Cherries, tourists, tariffs and expectations
A breeze of optimism has swept across Chile. According to the national accounts, GDP grew by 2.6% in 2024. Still, we are not revising our baseline 2% GDP growth forecast for 2025 just yet. Several factors prompt caution. First, statistical distortions have been at work. Second, some temporary drivers stimulated activity. Activity indicators softened in February, following a stronger-than-expected January. Against this backdrop, we find the Central Bank’s narrative—particularly regarding Q4—overly optimistic.
Labor market data for the November–January rolling quarter were moderately favorable, and may be reflecting the recent pickup in economic activity. Since July 2024, real wage variation has consistently remained above 3%. That said, seasonally-adjusted real wages have shown little momentum in recent months.
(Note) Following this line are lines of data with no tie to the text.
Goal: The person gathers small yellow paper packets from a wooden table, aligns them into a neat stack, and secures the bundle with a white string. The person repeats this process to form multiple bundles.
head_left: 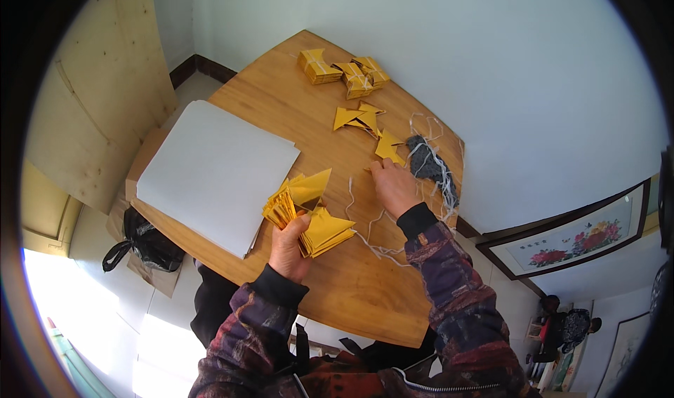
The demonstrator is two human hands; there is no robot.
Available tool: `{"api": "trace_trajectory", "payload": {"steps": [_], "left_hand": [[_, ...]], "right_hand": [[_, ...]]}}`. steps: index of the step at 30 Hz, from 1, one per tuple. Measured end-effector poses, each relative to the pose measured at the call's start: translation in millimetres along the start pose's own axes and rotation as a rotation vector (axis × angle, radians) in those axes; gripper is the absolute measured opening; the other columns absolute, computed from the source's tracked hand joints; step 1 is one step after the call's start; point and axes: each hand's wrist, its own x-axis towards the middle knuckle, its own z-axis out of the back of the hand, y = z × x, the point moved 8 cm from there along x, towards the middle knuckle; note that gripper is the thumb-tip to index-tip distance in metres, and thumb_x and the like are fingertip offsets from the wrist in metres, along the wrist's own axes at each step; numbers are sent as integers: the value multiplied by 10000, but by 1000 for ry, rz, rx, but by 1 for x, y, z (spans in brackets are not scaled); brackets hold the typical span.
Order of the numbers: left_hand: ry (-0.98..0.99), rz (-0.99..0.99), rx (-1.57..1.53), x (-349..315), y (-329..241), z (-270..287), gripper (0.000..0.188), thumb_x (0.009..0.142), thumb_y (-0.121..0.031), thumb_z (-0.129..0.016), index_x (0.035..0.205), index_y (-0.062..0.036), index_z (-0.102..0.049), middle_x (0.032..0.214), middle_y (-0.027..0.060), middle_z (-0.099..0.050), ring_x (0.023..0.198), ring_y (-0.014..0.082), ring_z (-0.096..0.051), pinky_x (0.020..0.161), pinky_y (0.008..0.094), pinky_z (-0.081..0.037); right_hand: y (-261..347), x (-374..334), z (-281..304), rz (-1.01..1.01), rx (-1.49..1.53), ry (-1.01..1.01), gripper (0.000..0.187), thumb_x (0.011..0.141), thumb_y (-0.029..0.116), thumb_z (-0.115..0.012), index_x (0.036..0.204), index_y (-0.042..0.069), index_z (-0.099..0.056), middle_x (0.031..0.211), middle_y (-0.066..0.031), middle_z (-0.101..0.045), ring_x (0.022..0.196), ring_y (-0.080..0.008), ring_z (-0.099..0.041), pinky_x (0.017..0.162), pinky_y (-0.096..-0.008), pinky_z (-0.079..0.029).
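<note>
My left hand [289,249] is closed around a thick fanned bundle of yellow folded papers [326,233], with pointed corners sticking out at the top and right. Farther right, my right hand [393,186] has its fingers bent down at the tabletop, pinching at the edge of a yellow folded paper [389,147]. Its fingertips are partly hidden, so the exact grip is hard to see. Just beyond lie a few loose yellow folded papers [359,117], overlapping one another. White string [382,249] trails over the table between my hands and beside my right wrist.
On the wooden table [365,293], a stack of large white sheets [217,173] lies at left. Tied yellow paper bundles [319,67] sit at the far end. A grey cloth [425,161] tangled with white string lies at right. A black plastic bag [144,243] is on the floor.
</note>
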Motion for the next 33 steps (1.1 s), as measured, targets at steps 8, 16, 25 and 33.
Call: {"api": "trace_trajectory", "payload": {"steps": [8,16,25,33], "left_hand": [[-37,18,-1,-1,1,1,368,841,-55,-556,1204,-7,-518,1076,97,-628,961,219,-643,854,389,-545],[-32,11,3,0,1,2,355,847,-70,-565,1196,-19,-523,1046,85,-626,938,217,-647,844,389,-550],[-2,-2,53,1,1,-1,424,855,-120,-570,1254,-5,-480,1119,123,-619,1010,249,-633,902,411,-526],[18,-26,-12,-1,-3,-7,381,855,-70,-577,1226,-5,-519,1109,88,-628,964,196,-637,849,371,-538]], "right_hand": [[8,5,0,102,-39,74,240,788,20,-552,1024,30,-509,851,-191,-613,732,-358,-645,600,-430,-522],[-22,7,48,-170,13,-122,354,826,35,-531,1180,30,-506,856,-191,-642,743,-359,-652,595,-441,-512],[-72,-42,78,-491,1155,-381,439,858,-60,-438,1285,19,-502,854,-67,-629,731,-113,-578,620,-270,-468],[-34,-50,14,-565,1930,-176,284,909,-4,-470,1181,14,-549,1005,-56,-621,823,-104,-584,672,-236,-470]]}}
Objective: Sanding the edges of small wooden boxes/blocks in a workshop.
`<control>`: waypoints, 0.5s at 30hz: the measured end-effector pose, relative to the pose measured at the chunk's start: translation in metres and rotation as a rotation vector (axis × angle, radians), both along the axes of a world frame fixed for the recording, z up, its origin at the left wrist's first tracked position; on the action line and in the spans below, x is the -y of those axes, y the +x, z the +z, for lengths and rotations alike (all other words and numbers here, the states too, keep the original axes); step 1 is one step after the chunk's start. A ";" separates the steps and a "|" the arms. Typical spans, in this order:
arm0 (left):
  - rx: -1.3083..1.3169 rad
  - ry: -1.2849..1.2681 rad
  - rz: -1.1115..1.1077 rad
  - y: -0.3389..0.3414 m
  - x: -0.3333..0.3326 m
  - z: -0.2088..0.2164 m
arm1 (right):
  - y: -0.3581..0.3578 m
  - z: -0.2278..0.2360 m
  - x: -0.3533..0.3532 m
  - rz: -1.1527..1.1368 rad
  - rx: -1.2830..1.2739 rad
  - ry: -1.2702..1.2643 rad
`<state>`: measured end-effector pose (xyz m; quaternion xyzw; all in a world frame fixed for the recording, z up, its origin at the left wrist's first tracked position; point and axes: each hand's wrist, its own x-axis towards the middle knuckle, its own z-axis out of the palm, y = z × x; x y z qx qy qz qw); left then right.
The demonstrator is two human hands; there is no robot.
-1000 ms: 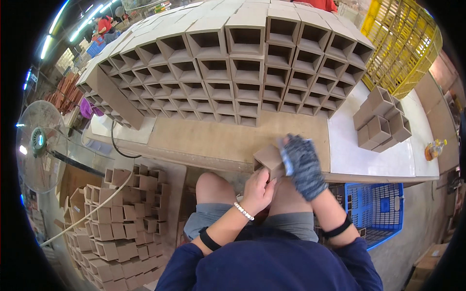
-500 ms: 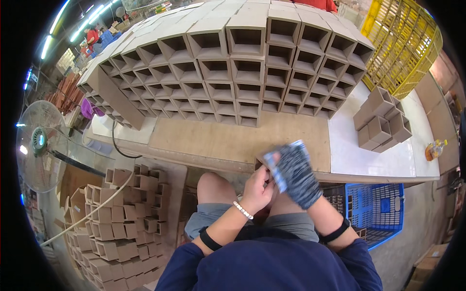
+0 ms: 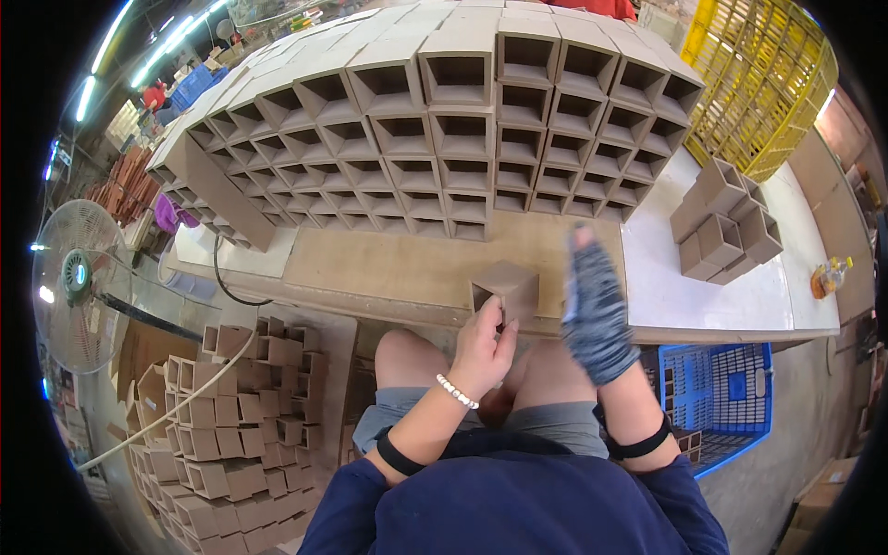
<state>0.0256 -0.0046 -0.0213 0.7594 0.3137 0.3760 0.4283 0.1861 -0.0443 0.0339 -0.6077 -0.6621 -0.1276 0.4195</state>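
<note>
My bare left hand [image 3: 486,347], with a bead bracelet at the wrist, pinches the near edge of a brown-grey square box [image 3: 507,289]. The box is tilted at the table's front edge, its open end towards the left. To its right, apart from it, is my right hand [image 3: 597,314] in a grey knitted glove, blurred by motion and turned edge-on. A thin strip of a blue-and-white pad [image 3: 569,294] shows along the palm side; the rest of it is hidden by the glove.
Stacked open-ended boxes [image 3: 407,129] form a wall across the table [image 3: 398,264]. A smaller stack [image 3: 721,231], a yellow crate [image 3: 763,83] and a bottle of amber liquid [image 3: 830,277] are right. A blue crate [image 3: 731,398] stands below; more boxes [image 3: 231,425] and a fan [image 3: 79,273] are left.
My right hand has drawn away from the box, to the right, and turned edge-on. The box, earlier mostly covered, now shows above my left hand, which has shifted slightly.
</note>
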 end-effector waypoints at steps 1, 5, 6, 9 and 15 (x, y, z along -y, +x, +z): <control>-0.006 -0.019 0.061 0.002 0.003 -0.004 | -0.016 0.000 -0.002 0.001 -0.004 -0.001; 0.065 0.062 0.050 0.001 0.002 -0.028 | -0.015 -0.002 -0.030 0.166 0.247 -0.578; 0.066 0.060 0.048 0.003 0.004 -0.025 | 0.004 -0.008 -0.040 0.017 0.148 -0.911; 0.065 0.040 0.045 0.004 0.000 -0.016 | 0.045 -0.063 -0.022 -0.234 0.160 -0.480; 0.010 0.253 0.059 0.000 0.001 -0.019 | -0.024 -0.023 -0.013 0.153 0.308 -0.361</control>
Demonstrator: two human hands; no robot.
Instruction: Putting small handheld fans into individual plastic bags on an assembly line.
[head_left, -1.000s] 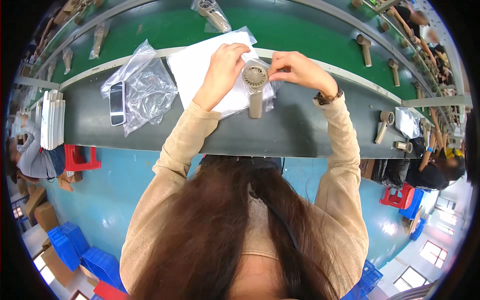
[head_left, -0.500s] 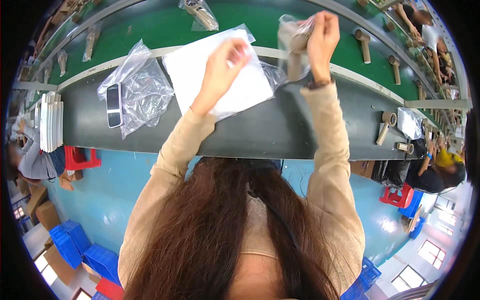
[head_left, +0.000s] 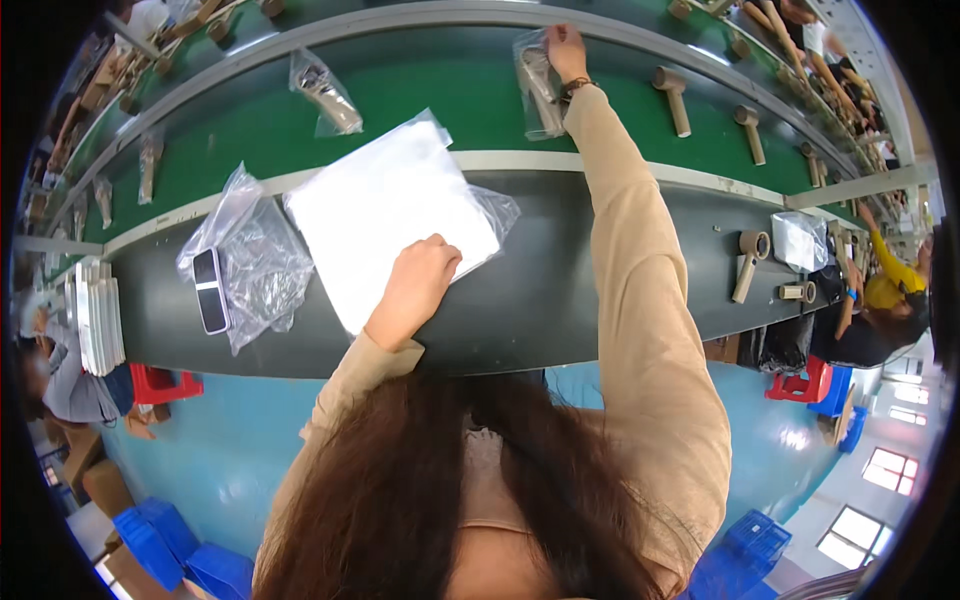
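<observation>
At the far side, over the green conveyor belt (head_left: 440,95), my right hand (head_left: 567,55) grips the top of a clear bag with a beige hair dryer (head_left: 540,88) in it. The dryer's handle points toward me. My left hand (head_left: 418,280) rests at the near right part of a flat white stack (head_left: 385,200), which looks like sheets or bags with clear plastic sticking out at its edges. Its fingers are curled closed; whatever they may pinch is hidden.
Left of the stack lie crumpled clear bags (head_left: 265,265) and a phone (head_left: 210,290). Another bagged dryer (head_left: 328,98) sits on the belt; unbagged ones (head_left: 673,100) lie to the right. A loose dryer (head_left: 748,262) lies on the dark worktable (head_left: 540,290). Co-workers sit at both sides.
My right hand has carried the bagged hair dryer from above the table's far edge out over the belt. My left hand has come down toward me onto the white stack. The view has shifted.
</observation>
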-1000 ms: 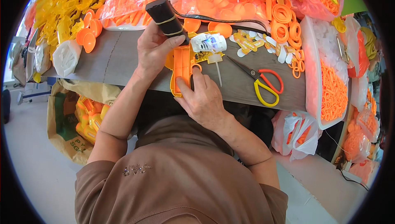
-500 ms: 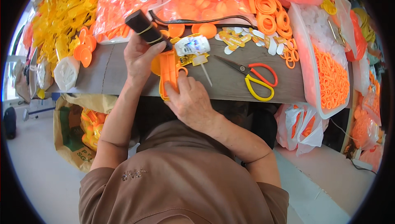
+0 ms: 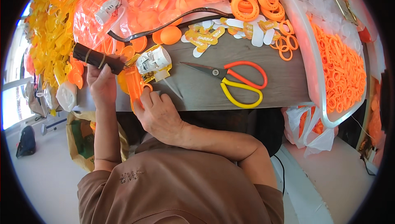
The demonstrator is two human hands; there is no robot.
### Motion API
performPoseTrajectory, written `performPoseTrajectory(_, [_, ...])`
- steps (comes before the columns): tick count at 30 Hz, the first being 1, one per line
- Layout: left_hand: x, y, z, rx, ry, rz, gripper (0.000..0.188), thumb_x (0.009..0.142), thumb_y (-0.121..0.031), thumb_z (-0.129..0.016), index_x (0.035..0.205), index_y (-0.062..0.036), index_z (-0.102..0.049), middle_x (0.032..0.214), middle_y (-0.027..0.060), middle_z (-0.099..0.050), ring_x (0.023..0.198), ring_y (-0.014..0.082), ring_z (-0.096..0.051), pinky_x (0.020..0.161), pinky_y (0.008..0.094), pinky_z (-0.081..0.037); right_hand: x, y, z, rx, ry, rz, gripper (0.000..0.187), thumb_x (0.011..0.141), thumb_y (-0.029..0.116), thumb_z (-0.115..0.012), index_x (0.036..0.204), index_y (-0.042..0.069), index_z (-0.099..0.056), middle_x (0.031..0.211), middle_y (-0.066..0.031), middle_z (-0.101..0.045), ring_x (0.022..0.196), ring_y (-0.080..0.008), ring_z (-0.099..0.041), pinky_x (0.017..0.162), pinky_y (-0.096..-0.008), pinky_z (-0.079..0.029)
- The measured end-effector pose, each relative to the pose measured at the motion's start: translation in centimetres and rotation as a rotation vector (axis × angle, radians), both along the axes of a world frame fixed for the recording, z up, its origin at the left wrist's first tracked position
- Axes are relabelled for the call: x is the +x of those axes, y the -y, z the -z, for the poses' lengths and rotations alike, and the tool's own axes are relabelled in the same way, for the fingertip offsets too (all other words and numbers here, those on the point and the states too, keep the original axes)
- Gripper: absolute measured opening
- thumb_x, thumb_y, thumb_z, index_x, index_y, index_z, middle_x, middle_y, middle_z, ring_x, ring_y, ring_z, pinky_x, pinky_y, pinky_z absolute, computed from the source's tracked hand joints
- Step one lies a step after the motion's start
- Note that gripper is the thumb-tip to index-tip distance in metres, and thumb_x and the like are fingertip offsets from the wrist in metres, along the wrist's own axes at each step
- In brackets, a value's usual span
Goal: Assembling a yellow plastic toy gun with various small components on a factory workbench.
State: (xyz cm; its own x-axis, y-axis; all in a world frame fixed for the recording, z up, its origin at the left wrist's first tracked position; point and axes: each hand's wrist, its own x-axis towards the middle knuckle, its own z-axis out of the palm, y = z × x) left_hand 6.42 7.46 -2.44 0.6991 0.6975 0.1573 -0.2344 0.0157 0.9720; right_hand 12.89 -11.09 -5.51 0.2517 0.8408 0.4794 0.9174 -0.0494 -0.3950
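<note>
My left hand (image 3: 102,85) is closed around a black cylindrical tool (image 3: 98,58) with tan bands round it. The tool lies tilted, its right end close to the top of an orange plastic casing (image 3: 134,83); any tip there is too small to make out. My right hand (image 3: 159,110) grips the lower part of the casing, beside a small orange ring (image 3: 147,87). Against the casing's right side lies a yellow half-shell with a white motor-like unit (image 3: 154,62) and thin wires. Scissors (image 3: 230,80) with one red and one yellow handle rest open to the right.
Behind lie orange rings (image 3: 245,8), label stickers (image 3: 205,36), a black cable (image 3: 164,25) and bagged orange parts. A clear bin (image 3: 314,80) of small orange and white pieces stands right. Yellow parts (image 3: 49,47) heap up at the left. A paper bag (image 3: 78,139) sits below the table.
The view has shifted, so hands and casing appear farther left. The black tool has tipped from steep to nearly level. My right hand still grips the casing.
</note>
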Motion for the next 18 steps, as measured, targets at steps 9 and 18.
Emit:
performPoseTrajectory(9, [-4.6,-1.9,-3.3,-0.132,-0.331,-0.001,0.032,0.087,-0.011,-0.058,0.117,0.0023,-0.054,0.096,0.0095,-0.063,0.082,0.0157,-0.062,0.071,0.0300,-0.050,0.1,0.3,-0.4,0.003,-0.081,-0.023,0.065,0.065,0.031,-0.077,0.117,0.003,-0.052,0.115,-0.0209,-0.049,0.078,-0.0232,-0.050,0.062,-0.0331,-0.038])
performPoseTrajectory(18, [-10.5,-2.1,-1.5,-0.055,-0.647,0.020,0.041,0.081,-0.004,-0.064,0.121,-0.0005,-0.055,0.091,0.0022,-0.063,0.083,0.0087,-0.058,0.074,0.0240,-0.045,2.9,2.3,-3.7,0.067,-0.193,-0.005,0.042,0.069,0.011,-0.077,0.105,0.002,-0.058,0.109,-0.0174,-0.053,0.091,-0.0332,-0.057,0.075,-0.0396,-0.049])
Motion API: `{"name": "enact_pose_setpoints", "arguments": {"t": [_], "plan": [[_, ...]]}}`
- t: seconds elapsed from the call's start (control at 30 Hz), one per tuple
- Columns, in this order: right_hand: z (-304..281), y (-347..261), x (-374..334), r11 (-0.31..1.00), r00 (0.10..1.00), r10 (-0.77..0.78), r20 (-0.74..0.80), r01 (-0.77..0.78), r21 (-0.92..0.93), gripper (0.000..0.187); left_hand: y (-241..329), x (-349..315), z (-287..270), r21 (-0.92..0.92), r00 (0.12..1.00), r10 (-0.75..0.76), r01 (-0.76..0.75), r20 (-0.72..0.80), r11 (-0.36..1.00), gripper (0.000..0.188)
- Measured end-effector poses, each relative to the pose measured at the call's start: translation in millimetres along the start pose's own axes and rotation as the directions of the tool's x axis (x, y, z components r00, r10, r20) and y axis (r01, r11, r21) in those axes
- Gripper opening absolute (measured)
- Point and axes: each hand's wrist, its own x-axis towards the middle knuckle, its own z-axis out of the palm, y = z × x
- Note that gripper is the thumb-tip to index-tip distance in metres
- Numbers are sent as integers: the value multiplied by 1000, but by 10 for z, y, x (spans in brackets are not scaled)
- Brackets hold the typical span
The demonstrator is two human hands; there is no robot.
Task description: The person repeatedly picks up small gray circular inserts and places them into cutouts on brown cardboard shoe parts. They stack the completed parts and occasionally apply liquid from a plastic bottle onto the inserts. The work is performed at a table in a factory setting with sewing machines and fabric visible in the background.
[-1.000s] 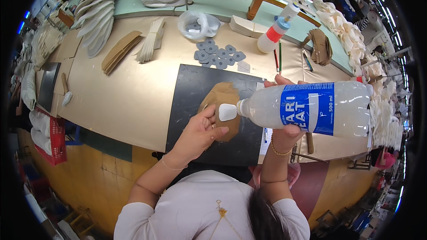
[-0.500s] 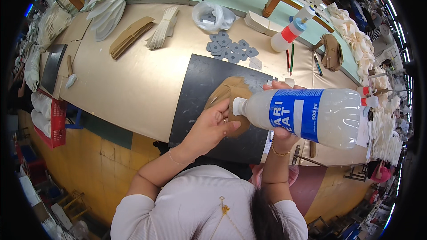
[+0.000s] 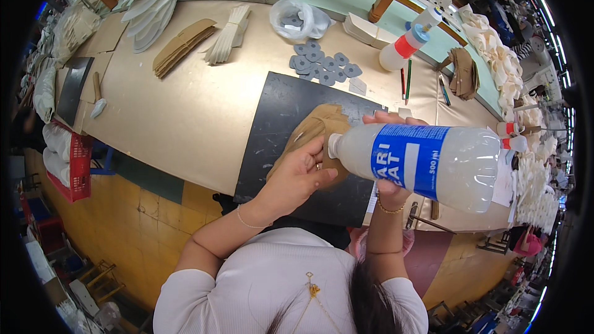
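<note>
My right hand [image 3: 391, 187] grips a clear plastic bottle [image 3: 476, 167] with a blue label and cloudy whitish contents. The bottle lies almost level, its white neck pointing left against a fan of thin brown pieces [image 3: 309, 125]. Thumb and fingers of my left hand [image 3: 303, 176] close on the near edge of those pieces, right beside the bottle's mouth. Underneath is a black board [image 3: 263, 120] on the table. Whether liquid is coming out at the mouth, I cannot tell. The bottle hides part of my right hand and of the board.
Beyond the board lie several grey cut pieces [image 3: 325, 65] and a plastic bag [image 3: 291, 20]. Farther left are a brown stack [image 3: 182, 47] and a cream strip bundle [image 3: 228, 34]. A red-banded bottle [image 3: 402, 49], pencils [image 3: 405, 80] and another brown bundle [image 3: 463, 73] stand or lie at right.
The brown pieces are spread a little farther toward the lower left. The bottle has shifted slightly, its base a bit lower and its neck slightly right. Both hands keep their hold.
</note>
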Motion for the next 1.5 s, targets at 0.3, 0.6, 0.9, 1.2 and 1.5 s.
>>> {"name": "enact_pose_setpoints", "arguments": {"t": [0.3,0.6,0.9,1.2,1.5], "plan": [[129,-61,26,993,991,44,-128,-57,-100,105,32,17,-6,29,1000,-12,11,13,1000,62],[-75,-77,-20,978,997,19,-80,-35,-206,102,43,10,-4,12,999,-42,42,-8,999,63],[27,-37,113,941,889,-185,-420,38,-335,114,72,-54,-104,-179,995,-96,97,17,979,63],[45,78,-185,934,939,-270,-212,202,-293,118,114,-12,-40,-97,992,-117,122,49,988,67],[165,-242,152,953,709,-119,-695,277,119,109,192,-120,-295,-106,985,-170,167,-16,980,71]]}}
After December’s downside surprise and January 2025’s upside miss, February’s CPI brought a more encouraging signal: a somewhat broad-based moderation. Twelve-month CPI growth dropped from 4.9% to 4.7%. Electricity contributed around 1.2 pp to the 12-month CPI increase. We continue to expect 12-month headline inflation to stay between 4% and 5% through at least mid-year.
The March IPOM once again leaves an ambiguous impression. As has become common, its narrative lacks clarity on the direction of monetary policy. The center of the rate corridor —the midpoint of the 33% confidence interval— is consistent with two 25bp cuts in 2025 (September and December) and two additional cuts in April and July 2026. The IPOM reinforces our view that inflation expectations are the main reason behind the Central Bank’s cautious tone, even though the report itself barely mentions them. Notably, the IPOM fails to clearly identify new sources of inflationary pressure. In this context, we maintain our baseline scenario of two additional 25bp cuts, likely towards the end of the first half of the year or the beginning of the second.
U.S. President Donald Trump’s imposition of broad global tariffs has sparked political and economic concerns in Chile. Although copper is exempt (for now), the 10% tariff raises uncertainty, especially in an election year. President Gabriel Boric, currently visiting India, has expressed strong disapproval of Trump's measures, and has emphasized Chile's desire for diversified and independent international partnerships. But Boric’s rhetoric may complicate potential negotiations with the United States, and opposition figures like Evelyn Matthei favor negotiation. The tariffs, along with a slowdown in global trade, will impact Chile’s economy, as well as the upcoming election.